According to the shipbuilder, by running on LNG, the tankers can emit 90 per cent less sulfur oxides (SOx), 80 per cent less nitrogen oxides (NOx), 15 per cent less carbon dioxide (CO2) along with 50 per cent reduced engine noise.
In other LNG-related news, ports in Vancouver, Los Angeles, and Tacoma are all studying whether they can profit from supplying liquefied natural gas to ships, to replace bunker fuel that is expected to become more expensive in coming years due to sulfur limits. About 97 ships worldwide are now powered by LNG with an additional 91 on order. By 2020, the number may rise to around 250, excluding LNG carriers and inland waterway vessels.
Most LNG-fueled ships now in use travel shorter routes, such as in the Baltics or between Florida and Puerto Rico. However, investment by the ports in heftier infrastructure will allow deep-sea ships to obtain the fuel they require for longer trips.
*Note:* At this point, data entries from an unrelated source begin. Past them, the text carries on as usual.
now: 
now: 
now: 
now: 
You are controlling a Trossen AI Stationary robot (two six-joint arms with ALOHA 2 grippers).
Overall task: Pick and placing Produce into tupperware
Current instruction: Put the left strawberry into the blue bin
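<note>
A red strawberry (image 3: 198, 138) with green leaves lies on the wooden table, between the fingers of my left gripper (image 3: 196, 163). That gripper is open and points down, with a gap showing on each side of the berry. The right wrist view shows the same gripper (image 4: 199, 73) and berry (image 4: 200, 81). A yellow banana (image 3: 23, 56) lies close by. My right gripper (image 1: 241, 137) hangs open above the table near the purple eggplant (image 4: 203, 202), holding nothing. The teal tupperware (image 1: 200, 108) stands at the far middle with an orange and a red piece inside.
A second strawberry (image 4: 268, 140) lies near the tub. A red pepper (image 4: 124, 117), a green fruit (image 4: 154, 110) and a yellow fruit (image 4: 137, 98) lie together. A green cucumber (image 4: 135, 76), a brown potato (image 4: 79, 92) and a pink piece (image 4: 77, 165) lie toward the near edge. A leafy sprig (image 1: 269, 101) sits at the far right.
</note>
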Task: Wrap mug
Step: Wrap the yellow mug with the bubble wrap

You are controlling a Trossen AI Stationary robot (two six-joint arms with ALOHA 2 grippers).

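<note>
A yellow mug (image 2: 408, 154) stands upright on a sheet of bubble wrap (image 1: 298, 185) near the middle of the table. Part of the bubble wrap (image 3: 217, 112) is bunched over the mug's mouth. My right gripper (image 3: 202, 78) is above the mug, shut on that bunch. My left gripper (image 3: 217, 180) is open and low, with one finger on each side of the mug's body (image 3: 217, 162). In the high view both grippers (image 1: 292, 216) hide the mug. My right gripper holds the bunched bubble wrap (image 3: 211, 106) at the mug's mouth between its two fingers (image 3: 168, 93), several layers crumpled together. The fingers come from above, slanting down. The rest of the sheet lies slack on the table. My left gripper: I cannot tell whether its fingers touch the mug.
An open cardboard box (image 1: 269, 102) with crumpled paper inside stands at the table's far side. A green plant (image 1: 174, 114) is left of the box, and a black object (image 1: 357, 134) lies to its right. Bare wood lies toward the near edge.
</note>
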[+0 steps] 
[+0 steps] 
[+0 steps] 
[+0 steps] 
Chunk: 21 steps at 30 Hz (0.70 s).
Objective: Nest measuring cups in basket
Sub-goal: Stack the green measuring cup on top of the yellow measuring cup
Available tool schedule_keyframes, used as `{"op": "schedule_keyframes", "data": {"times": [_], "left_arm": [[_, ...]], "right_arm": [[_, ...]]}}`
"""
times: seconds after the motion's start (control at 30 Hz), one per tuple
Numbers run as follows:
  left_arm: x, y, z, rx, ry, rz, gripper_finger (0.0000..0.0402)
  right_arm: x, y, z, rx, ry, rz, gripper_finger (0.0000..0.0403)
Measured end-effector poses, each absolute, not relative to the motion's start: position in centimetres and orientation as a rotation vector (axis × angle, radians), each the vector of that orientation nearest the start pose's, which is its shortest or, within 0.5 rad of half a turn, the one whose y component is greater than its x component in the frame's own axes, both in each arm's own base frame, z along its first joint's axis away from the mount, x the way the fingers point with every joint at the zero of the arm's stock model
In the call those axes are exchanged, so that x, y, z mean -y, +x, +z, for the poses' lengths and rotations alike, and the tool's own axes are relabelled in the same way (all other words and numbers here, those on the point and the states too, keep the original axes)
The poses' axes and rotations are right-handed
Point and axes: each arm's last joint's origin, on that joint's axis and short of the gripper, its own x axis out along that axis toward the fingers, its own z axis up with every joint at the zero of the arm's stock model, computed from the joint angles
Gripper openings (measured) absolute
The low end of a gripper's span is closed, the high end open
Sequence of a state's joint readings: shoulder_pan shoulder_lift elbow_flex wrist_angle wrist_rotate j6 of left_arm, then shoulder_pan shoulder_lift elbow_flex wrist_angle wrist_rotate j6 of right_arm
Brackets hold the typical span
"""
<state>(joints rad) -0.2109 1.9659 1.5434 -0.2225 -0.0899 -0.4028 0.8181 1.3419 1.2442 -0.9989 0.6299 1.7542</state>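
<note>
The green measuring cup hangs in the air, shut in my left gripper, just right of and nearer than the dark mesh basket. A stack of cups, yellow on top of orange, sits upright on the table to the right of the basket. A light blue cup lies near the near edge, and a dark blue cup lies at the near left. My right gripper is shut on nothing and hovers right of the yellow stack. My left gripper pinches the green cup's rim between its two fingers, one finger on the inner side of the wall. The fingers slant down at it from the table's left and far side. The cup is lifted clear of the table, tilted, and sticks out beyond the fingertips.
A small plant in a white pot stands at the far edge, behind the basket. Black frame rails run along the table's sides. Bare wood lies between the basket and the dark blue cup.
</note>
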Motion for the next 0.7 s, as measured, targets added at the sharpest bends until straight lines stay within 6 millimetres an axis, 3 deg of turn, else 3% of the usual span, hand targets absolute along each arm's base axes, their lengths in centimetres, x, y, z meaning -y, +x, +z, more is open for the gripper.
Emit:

The International Gas Union (IGU) has released a report stressing the need for LNG‑fueled vessels and highlighting the role that national governments can play in supporting operators in the shift towards cleaner burning fuel. Future fuel price uncertainty, difficulty securing financing and the costs involved in adopting new technologies are among the main issues concerning the IGU, which is advocating clear and consistent governmental policies toward LNG research and development funding. and more available investment financing.
Risk of Cyber Attacks
The maritime industry is uniquely susceptible to risk of cyber attacks on vessels at sea. Publicized incidents include the hacking of a French naval contractor resulting in release of design specifications for a submarine under construction, and release of more than 134,000 personnel records of Navy sailors. Future attacks may be aimed at determining the existence of sensitive or valuable cargoes—down to the container number and location—and even taking over control of the ship itself. Military and government maritime contracts have increasingly mandated greater protection for shipboard computers and databases.
Enforcement Actions and Civil Penalties
Oceanic Ilsabe Limited and Oceanfleet Shipping Limited
Two Greek companies must pay $2.7 million for their roles in dumping oily waste into the Atlantic Ocean off the US Southeast coast and covering up the illegal activity, according to the Justice Department. Oceanic Ilsabe Limited and Oceanfleet Shipping Limited were the owner and operator, respectively, of the M/V Ocean Hope, from which illegal discharges occurred in July 2015.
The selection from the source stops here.